Sure, we're building a clustered application that will use zookeeper
as part of it. We need to manage ZK ourself. The cluster running the
app & ZK may change over time (nodes added or removed) and we need to
keep ZK itself in-sync with any changes. They won't be common, but we
can't shut the app down to make the changes, it needs to be
> Are you expecting all of the servers to change each time, or just
> incremental changes (add/remove a single server, vs say move the entire
> cluster from 3 hosts a/b/c to x/y/z)
I'd expect a small number of changes at any time - a few nodes being
added, a few nodes being removed. Most of the nodes will stay the
> Any chance you could use DNS for this? ie change the mapping for the
> hostname from a -> x ip? Since the server a will go down anyway, this would
> cause the client to reconnect to b/c (eventually when dns ttl expires the
> client would also potentially connect to x).
Well, there are a lot of issues with DNS (including security & cache)
so I'd prefer to avoid it. Also, the real issue is the # of servers
are changing, not just their IP.
Although we probably wouldn't use it, I do think it would be nice to
support a single hostname for the ZK cluster with one A records for
each member, and have the ZK client handle resolving that properly
each time it connects.
> You might also look at this patch, we never committed it but it might be
> interesting to you:
> The benefit is that you'd only have one place to make the change, esp given
> that clients might be down/unreachable when this change occurs. Clients
> would have to poll this service whenever they get disconnected from the
> ensemble. One drawback of this approach is that the HTTP now becomes a
> potential SPOF. (although I guess you could always fall back to something,
> or potentially have a list of HTTP hosts to do the lookup, etc...).

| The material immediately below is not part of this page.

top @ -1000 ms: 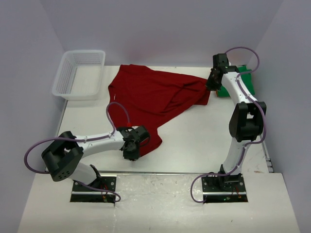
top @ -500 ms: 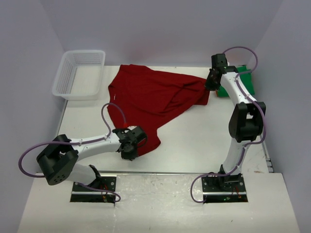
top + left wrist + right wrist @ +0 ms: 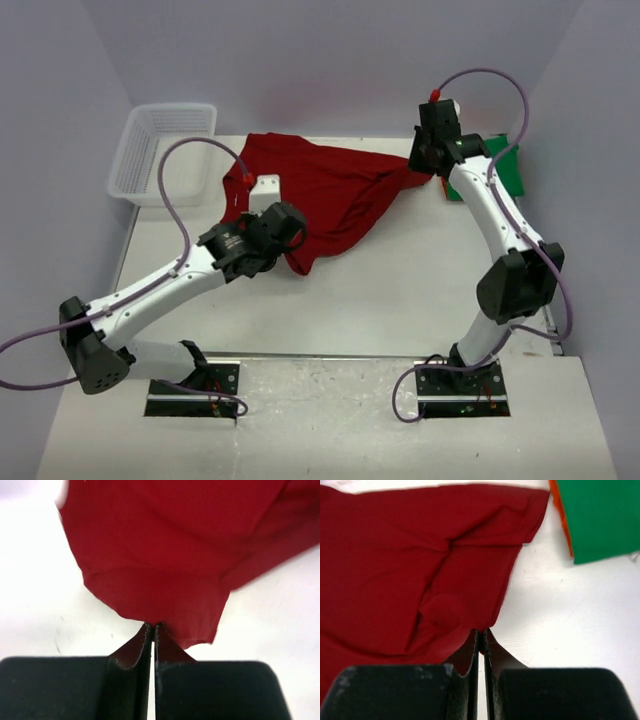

Well, that just handles distribution of the list (which isn't really
our problem), it doesn't help with restarting the ZK client when the
list changes - it only pulls the list once, so you still have to
completely shutdown and restart the ZK client.
> It does sound interesting, however once we add something like this it's hard
> to change given that we try very hard to maintain b/w compatibility. If you
> did the testing and were able to verify I don't see why we couldn't add it -
> as it's "optional" in the sense that it would only be called in the use case
> you describe. I would feel more confident if we had more concrete detail on
> how we intend to do 107 (a basic functional/design doc that at least reviews
> all the issues), and how this would fit in. But I don't see that should
> necessarily be a blocker (although others might feel differently).
Have you ever considered adding features like this via a protected
interface (i.e. the are useful but aren't fully standardized, so if a
client wants to use it they can sub-class ZK and make them public)?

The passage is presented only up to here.